Meet our researchers: Dharmesh D Bhuva
Dr Dharmesh D Bhuva, Postdoctoral Research Fellow, South Australian ImmunoGENomics Cancer Institute (SAiGENCI).
My family is Indian, but soon after I was born, we moved to Kenya because there were better professional opportunities for my dad. I have always been passionate about learning new things, but coming from Kenya, I didn’t really have access to knowledge as you would here. I didn’t find high school as stimulating as I would have liked, but as my dad worked in the construction industry, it afforded me the ability to study abroad.
That led me to the UK for my undergraduate degree in Computer Science. I had decided to go to the UK because I wanted to explore being outside of my comfort zone without the support of friends and family. I find uncertainty to be motivating and often when I start feeling too comfortable, I force myself out of it and seek new challenges to promote growth.
After graduating, I moved to Melbourne to do my master’s in bioinformatics and then completed my PhD. I’m still in academia because I just love being in an academic environment.

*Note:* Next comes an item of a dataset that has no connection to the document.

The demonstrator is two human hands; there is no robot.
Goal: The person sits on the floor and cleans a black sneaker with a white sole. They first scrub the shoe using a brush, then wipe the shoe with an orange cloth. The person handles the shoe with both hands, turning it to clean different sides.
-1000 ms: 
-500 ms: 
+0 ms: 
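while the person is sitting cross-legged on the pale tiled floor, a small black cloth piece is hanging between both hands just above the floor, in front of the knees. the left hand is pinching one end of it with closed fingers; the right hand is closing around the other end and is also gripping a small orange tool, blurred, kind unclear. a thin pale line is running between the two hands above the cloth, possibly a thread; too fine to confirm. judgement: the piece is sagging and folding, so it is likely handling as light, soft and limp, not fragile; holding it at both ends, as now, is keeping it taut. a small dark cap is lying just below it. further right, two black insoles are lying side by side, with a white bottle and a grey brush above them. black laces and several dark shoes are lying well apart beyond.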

I’m now based in SAiGENCI, an independent cancer-focused medical research institute which includes new cutting-edge technologies in immunotherapies and genomics. There are more people coming in, new labs being developed, and lots of scope to collaborate and produce new ideas you’d never think were possible. I think that’s what brought me to SAiGENCI.
What’s the best part of your job?
I find it fascinating how a person thinks, and how they formulate ideas. That experience of getting to know new people and understanding their unique thought process is something I most enjoy in my career.
The passion for me has been providing the tools and means to study disease and for people to study all these complicated problems. In the first year of my PhD, we produced a simple computational tool which seemed like a no-brainer at the time. It was a mathematical model with software implementation that allowed people to understand the biological processes active in any cancer patient, forming a comprehensive genomics-based diagnosis. We didn’t think it was going to be a big thing. We had a simple idea to study a wide-spread biological problem, and the software tool is now in the top 10% of downloads in the field. It recently assisted in understanding the cancer of the Australian of the Year, Richard Scolyer AO. I was made aware of this much later and was happy to see that the tools I helped develop were starting to bring about real world benefits for cancer patients.
What’s the future for your profession?
It’s always hard to project the future in this industry. Twenty years ago, we were generating datasets with about 20,000 data points per patient, and we had about five to six patients. We have the right mathematical tools to analyse that data now, but analysing it perfectly took almost seven years. Ten years ago, we went to get 20,000 datapoints from almost 10,000 patients. Now, we are getting 250,000,000 data points per patient on the higher end, but at least 100,000,000 data points per patient. The tools to make sense of these data are challenging, which is part of what we are working on. All of this is roughly at the place where we’re getting it for one or two patients.
If we are taking a 10-year trajectory, maybe we might be having 100 million measurements from thousands of patients. That big data problem is what’s being produced by the biologists and technologists, and we must solve that in some way. I think AI will be one of the ways we can deal with that large amount of data because a lot of the tools can’t scale with that kind of data; it’s way too many measurements. We have come up with tricks to use AI where we deal with those problems as smaller problems and connect them to give you the solution. AI will be a big part of the future, and a lot of the computational teams are working on this.
It’s good to have a vision for the future, but not too much; otherwise, you’re restricted. We always need to adapt to the way things are changing.
In medicine, we cannot use AI language models like ChatGPT as we need to understand why a prediction is made. These language models may be alright for other Excel sheets in some fields; if it’s wrong, no harm done. However, if that mistake is made in the medical field and you don’t know why a wrong prediction was made for a patient, that’s very dangerous. The ethics of AI is a developing area, and it will be very important in the medical field. We also need a lot of the traditional mathematical models to catch up. The good old tools that took a century to develop are very important. Quite a lot of people are merging traditional mathematics with AI to get something more explainable out of it. That said, a future that is unpredictable is more interesting, so I am excited by what happens in the next few years!
What do you do in your spare time?
I love to hike. Back in Melbourne, I would do a lot of long-distance trails. I’ve completed 70% of the Great Ocean Walk. Every time I feel the need to get away from work, I arrange an overnight walk. It helps me escape from noise, technology, and crowds. The phone goes off, along with any music or podcasts. My entire life revolves around technology, so hiking and camping are the few times I feel I can truly disconnect. It feels amazing and is my therapy. Back home, I have hiked Mount Kenya three times, which is close to 5.2 km in elevation. Despite experiencing altitude sickness, it’s a pretty amazing experience.